Łukaszenka zaapelował do Polaków. Aż trudno uwierzyć, że to powiedział. Posłuchają?

Aleksander Łukaszenka znany jest z zabawnych, często zaskakujących wypowiedzi. Idą one potem w eter i cały świat nie może powstrzymać łez ze śmiechu. W ostatnich dniach nie było go widać w mediach, ale w końcu się pojawił. Skierował do Polaków zaskakujące słowa.

Łukaszenka ma propozycję dla Polaków. Czy kogoś skusi?

Dla wielu dyktator jest tylko żyjącym człowiekiem-memem. Trzeba przyznać, że jego ostatnie słowa zawierają dość niecodzienną propozycję. Polacy otrzymali ją od prezydenta Białorusi i teraz pytanie – przyjmą ją, czy wyśmieją i odrzucą? Białoruski dyktator wprost wystosował do Polaków zaproszenie. Chce w trybie ekspresowym wszystkim chętnym do zasiedlenia Białorusi wydawać pozwolenia i obywatelstwo.

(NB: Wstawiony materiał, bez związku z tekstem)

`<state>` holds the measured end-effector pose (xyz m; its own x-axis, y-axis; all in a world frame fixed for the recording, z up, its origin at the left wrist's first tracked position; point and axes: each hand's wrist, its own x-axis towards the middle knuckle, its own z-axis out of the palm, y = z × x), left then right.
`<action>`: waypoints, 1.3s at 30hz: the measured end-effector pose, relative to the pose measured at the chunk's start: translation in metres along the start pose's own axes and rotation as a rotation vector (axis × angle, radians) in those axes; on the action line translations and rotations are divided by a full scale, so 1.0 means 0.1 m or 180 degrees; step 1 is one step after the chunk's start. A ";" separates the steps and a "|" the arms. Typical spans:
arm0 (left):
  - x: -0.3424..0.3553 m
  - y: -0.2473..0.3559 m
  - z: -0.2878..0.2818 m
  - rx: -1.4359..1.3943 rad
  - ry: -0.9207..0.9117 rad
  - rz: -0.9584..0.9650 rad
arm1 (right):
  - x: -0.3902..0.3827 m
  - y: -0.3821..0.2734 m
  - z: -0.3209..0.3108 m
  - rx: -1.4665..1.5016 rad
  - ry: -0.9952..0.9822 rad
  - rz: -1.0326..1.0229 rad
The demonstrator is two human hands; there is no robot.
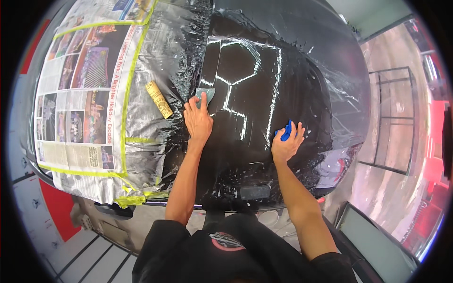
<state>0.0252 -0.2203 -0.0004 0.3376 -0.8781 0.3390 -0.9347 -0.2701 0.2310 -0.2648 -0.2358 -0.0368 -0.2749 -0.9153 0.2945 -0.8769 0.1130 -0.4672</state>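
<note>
A dark car hood (pixel 302 94) spreads before me, wet and glossy, with light reflections and wrinkled clear film at its edges. My left hand (pixel 198 123) is closed on a translucent grey-green squeegee (pixel 207 94), a finger lying along its face, where it touches the surface beside the masked side. On the right, the fingers of my right hand (pixel 287 148) curl round a small blue object (pixel 285 132) held against or just over the hood; its exact kind is partly hidden. A gold patterned cylinder (pixel 159 100) lies on the silvery masking sheet, left of my left hand.
Newspaper (pixel 80 94) edged with yellow-green tape (pixel 125 113) covers the hood's left side, joined to a silvery sheet (pixel 148 61). A dark metal frame (pixel 394 120) stands on the floor at right. Near the front edge lies a greyish rectangular piece (pixel 255 192).
</note>
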 end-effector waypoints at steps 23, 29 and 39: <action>0.40 -0.04 -0.05 0.0232 0.0134 -0.0068 | 0.05 -0.12 0.01 0.0049 -0.0037 -0.0120; 0.07 0.05 -0.01 0.0272 -0.0050 -0.0173 | 0.03 -0.02 0.00 -0.0008 -0.0071 -0.0048; 0.23 0.04 -0.03 0.0411 0.0131 -0.0075 | 0.01 -0.05 0.00 0.0035 -0.0106 -0.0036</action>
<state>0.0298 -0.2401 0.0110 0.3613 -0.8547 0.3727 -0.9321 -0.3413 0.1209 -0.2603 -0.2369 -0.0339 -0.2515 -0.9289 0.2720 -0.8755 0.0985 -0.4732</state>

To dość zaskakująca deklaracja, bo obecnie relacje między Polską a Białorusią są najgorsze w historii. Oczywiście wszystkiemu winna jest nieustanna pomoc, jaką Polacy oferują obywatelom Ukrainy z powodu inwazji Rosji na ten kraj. Poza tym niemal codziennie media Łukaszenki uprawiają brutalną propagandę przeciw naszemu krajowi.

 Sąsiedzi z Litwy, Łotwy, Polski przyjeżdżają tu i chcą coś kupić. Niech sobie kupią. (…) Mam dokumenty na biurku, nie będzie żadnych opóźnień. Tak samo będzie z Litwinami, Łotyszami i Polakami. Specjalistów, którzy zechcą żyć i pracować na Białorusi z radością powitamy – miał zadeklarować Aleksander Łukaszenka. Cytat pojawił się na portalu telewizji Biełsat.

Dyktator zaprasza porządnych i życzliwych

 Zrobimy wszystko, aby przyjąć do naszej białoruskiej rodziny najbardziej porządnych i życzliwych sąsiadów. I to nie tylko sąsiadów. Każdy, kto chce tu pracować i żyć po białorusku, drzwi są otwarte – zaapelował dyktator do Polaków i pozostałych sąsiadów. Czy Polaków skusi taka propozycja? Zapewne nie.

Warto przypomnieć, że nie tak dawno Łukaszenka twierdził, że Polacy jeżdżą masowo na Białoruś kupować podstawowe produkty żywnościowe, w tym nawet sól, bo wszystkiego w naszym kraju brakuje. – Wielki, bogaty Zachód, a nie ma soli! – miał mówić dyktator pod koniec kwietnia br.